■ Work instructions
Look through the entries below. Report each line that has the word "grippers" in it.

Data items:
————

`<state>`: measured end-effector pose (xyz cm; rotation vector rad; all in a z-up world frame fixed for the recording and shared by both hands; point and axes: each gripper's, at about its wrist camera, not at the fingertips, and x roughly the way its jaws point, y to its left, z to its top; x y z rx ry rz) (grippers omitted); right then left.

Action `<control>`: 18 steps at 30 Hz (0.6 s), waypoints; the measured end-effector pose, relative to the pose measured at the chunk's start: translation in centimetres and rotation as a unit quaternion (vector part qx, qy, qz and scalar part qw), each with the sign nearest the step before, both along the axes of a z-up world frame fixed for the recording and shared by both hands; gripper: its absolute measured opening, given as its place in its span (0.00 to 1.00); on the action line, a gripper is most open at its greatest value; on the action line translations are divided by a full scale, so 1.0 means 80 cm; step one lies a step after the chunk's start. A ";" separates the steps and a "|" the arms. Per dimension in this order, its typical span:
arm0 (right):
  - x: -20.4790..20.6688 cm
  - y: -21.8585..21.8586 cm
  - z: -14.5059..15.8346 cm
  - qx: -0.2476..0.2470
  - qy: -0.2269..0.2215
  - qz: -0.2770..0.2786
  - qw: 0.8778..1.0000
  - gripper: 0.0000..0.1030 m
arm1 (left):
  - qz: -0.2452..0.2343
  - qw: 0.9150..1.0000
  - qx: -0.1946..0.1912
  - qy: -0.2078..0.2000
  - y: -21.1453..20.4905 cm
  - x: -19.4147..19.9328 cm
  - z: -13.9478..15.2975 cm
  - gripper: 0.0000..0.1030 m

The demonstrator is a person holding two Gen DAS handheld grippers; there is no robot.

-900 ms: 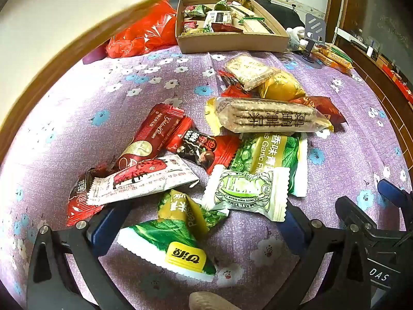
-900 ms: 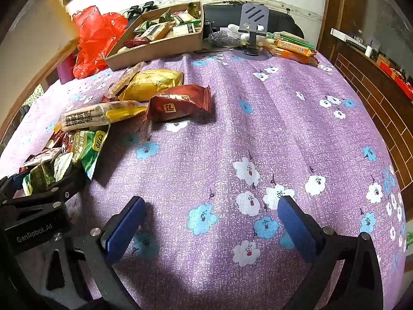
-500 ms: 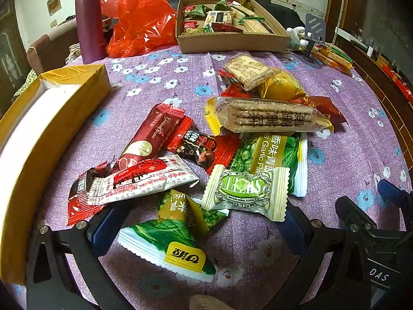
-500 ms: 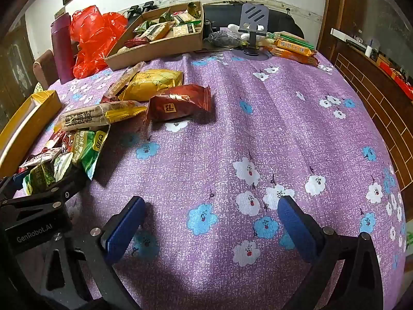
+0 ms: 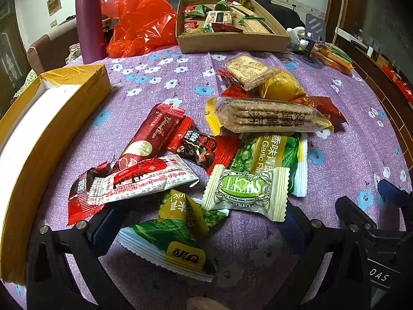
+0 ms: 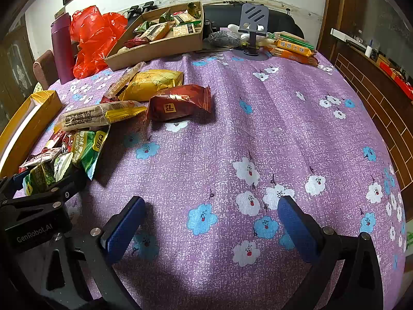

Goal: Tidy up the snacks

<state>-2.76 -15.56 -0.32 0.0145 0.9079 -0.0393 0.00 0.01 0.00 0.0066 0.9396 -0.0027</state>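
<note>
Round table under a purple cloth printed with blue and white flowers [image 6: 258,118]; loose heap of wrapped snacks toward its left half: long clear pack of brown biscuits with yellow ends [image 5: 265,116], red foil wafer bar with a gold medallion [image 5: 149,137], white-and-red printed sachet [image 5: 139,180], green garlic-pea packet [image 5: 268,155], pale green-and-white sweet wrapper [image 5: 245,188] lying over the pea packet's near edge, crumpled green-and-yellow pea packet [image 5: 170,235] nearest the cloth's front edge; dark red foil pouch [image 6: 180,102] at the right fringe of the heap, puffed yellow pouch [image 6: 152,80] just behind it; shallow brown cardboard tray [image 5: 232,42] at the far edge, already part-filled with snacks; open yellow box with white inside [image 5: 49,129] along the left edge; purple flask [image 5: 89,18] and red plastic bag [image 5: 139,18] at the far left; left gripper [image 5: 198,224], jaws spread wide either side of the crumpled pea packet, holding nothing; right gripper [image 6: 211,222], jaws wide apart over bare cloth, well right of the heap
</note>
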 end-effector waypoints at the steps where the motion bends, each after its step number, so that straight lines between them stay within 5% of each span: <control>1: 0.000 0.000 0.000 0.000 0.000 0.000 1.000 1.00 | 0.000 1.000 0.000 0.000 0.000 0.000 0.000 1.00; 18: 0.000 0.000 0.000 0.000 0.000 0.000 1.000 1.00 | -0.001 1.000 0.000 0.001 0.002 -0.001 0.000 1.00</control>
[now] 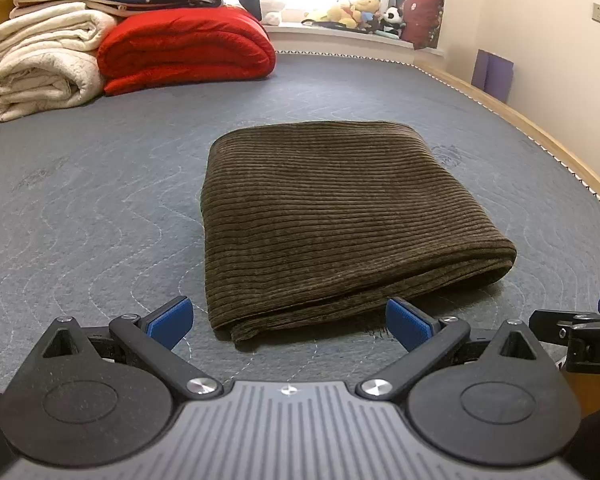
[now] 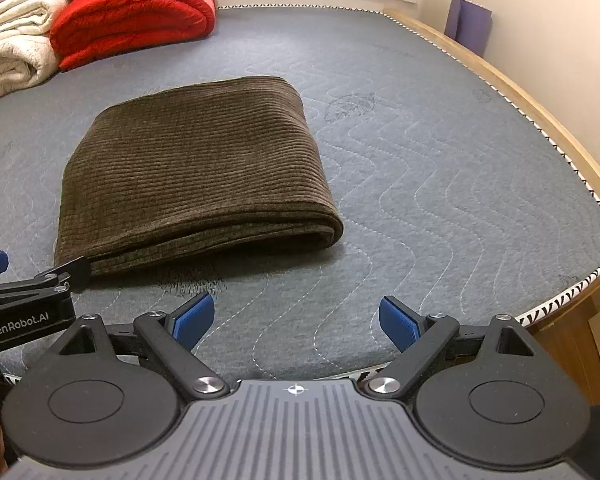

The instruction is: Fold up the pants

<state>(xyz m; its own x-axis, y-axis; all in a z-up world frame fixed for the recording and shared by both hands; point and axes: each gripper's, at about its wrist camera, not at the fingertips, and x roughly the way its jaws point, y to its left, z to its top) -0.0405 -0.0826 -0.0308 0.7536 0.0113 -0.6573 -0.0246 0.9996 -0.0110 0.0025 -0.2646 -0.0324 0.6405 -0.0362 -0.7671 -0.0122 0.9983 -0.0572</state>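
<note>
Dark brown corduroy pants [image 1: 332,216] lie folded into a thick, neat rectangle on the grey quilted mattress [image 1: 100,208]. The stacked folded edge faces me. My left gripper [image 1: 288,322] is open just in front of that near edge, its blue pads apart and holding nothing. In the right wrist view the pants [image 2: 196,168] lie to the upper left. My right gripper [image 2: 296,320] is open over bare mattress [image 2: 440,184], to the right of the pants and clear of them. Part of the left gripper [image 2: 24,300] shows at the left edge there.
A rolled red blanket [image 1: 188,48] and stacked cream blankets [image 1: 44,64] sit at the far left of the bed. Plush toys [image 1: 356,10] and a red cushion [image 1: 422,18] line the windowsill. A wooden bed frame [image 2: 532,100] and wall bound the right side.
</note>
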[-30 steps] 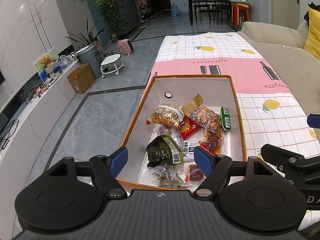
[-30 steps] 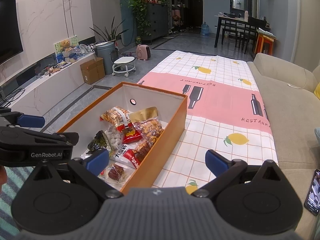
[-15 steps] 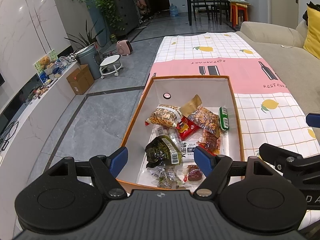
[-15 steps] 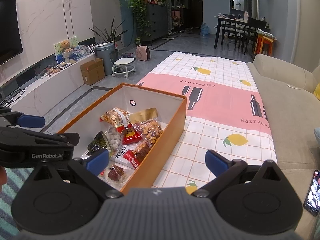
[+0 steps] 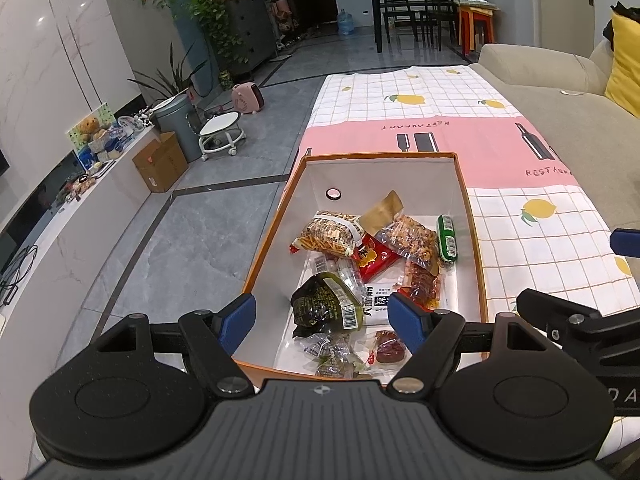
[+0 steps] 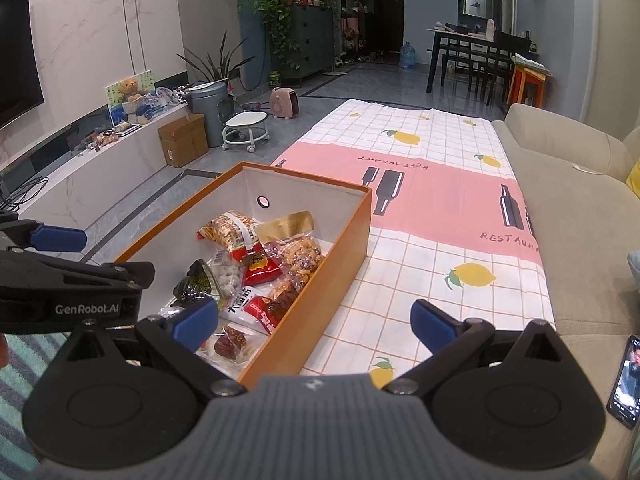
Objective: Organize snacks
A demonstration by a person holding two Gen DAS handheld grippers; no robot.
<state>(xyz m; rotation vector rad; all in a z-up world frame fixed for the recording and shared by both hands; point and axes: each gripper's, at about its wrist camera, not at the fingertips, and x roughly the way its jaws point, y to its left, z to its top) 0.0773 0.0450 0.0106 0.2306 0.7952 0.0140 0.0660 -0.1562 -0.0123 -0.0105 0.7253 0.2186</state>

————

■ Output for this task
`<state>`: measured end-effector pose (xyz cm; rotation vector rad; all in a z-up world frame fixed for the recording and shared by both hands; point and axes: each gripper's, at about its wrist camera, not at the fingertips, and x roughly the way its jaws point, y to its left, z to its top; x y z rx ry rz) (grippers omitted); right then left.
The demonstrator is a person holding two Gen DAS handheld grippers; there is no robot.
A demonstration by a person holding two Gen DAS handheld grippers; no robot.

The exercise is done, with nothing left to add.